Hetfield: That's certainly a trap you can avoid. All you have to say is, "We're artists. The end." Whatever we do, we're trying to make the best songs possible. If you don't like the songs, I get it. Don't buy the record, don't come see us. It reminds me of forums and chat sites. It's this crazy fake world where people aren't saying who they are, and they'd never say it to your face. You take two pitbulls, throw 'em in a room, shut the door and they go at it. I have other people look at that stuff.
CP: When did you decide to disconnect? Didn't you have Instagram for a while?

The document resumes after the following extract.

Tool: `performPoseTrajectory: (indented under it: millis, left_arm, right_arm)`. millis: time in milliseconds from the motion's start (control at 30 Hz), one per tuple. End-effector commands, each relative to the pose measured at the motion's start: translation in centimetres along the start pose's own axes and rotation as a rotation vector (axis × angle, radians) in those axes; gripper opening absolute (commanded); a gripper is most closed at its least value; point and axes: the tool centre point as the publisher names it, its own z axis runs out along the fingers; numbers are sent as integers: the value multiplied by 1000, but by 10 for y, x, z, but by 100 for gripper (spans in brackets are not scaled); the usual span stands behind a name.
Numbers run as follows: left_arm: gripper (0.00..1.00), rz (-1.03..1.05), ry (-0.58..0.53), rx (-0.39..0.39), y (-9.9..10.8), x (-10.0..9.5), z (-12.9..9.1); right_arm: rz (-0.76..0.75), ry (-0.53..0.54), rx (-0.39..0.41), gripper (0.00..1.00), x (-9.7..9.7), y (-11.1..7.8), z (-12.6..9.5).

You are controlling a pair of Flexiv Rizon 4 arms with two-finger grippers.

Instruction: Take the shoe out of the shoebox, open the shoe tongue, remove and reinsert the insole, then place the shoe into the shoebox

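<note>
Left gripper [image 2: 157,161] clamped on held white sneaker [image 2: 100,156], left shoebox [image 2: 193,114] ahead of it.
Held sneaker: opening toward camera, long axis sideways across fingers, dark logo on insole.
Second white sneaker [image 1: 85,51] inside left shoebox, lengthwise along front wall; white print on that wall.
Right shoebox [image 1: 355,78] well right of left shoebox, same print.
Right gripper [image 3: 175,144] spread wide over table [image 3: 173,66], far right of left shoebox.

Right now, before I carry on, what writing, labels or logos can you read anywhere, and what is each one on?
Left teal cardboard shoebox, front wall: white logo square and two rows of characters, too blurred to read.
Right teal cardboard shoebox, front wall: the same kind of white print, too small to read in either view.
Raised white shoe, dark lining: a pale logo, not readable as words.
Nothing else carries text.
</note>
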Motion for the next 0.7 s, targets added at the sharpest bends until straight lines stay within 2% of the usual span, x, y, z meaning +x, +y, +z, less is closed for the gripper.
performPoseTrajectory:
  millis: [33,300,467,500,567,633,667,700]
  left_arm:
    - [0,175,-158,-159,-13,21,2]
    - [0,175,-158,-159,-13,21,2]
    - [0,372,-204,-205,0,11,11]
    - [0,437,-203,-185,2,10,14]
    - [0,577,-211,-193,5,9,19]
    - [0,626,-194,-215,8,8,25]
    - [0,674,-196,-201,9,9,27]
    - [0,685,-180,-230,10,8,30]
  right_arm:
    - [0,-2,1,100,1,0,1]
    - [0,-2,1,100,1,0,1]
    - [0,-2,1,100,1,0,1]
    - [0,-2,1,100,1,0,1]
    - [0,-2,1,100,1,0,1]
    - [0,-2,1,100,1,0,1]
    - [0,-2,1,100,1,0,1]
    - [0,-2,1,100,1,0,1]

Hetfield: I got sucked into social media. My kids are on Instagram so I wanted to try (and) look like a cool dad. But then that's all I was thinking about — "Oh, hey I'm here, I can take a picture, put it on Instagram and try and get followers." Mostly it was sucking my time and I started to neglect my real life. It was living in a cyber world and not for me. I have a hard enough time staying present in real life already.
CP: There was eight years between your previous album and this one, which is a lifetime in today's music industry. Are you hoping to speed up the creation process next time and maybe tour less?
Hetfield: We're certainly enjoying this record and still have to learn a few to play live, but I would love to not wait eight years. It didn't seem that long, but for fans sitting at home I totally understand (them thinking,) "Quit playing Antarctica!"
CP: How do you know when to start working on a new album?
Hetfield: Most of the time Lars (Ulrich, Metallica's drummer) and I will sit down and start talking. (We'll say), "We've got this coming up but we need a clean slate after that. Stop booking stuff so we can get in there and open the riff box." Cause once that's open, you can't stop it.
CP: You've been in Metallica for 35 years now. What keeps you motivated?
Hetfield: Music saved my life and it does every day. It helps put me on the right track. Perfectionism, possibly, is helping drive us. I'm waiting to write the ultimate riff and pen the ultimate lyric at some point. Still chasing something — it's an addiction, I'm sure.
— This interview has been condensed and edited.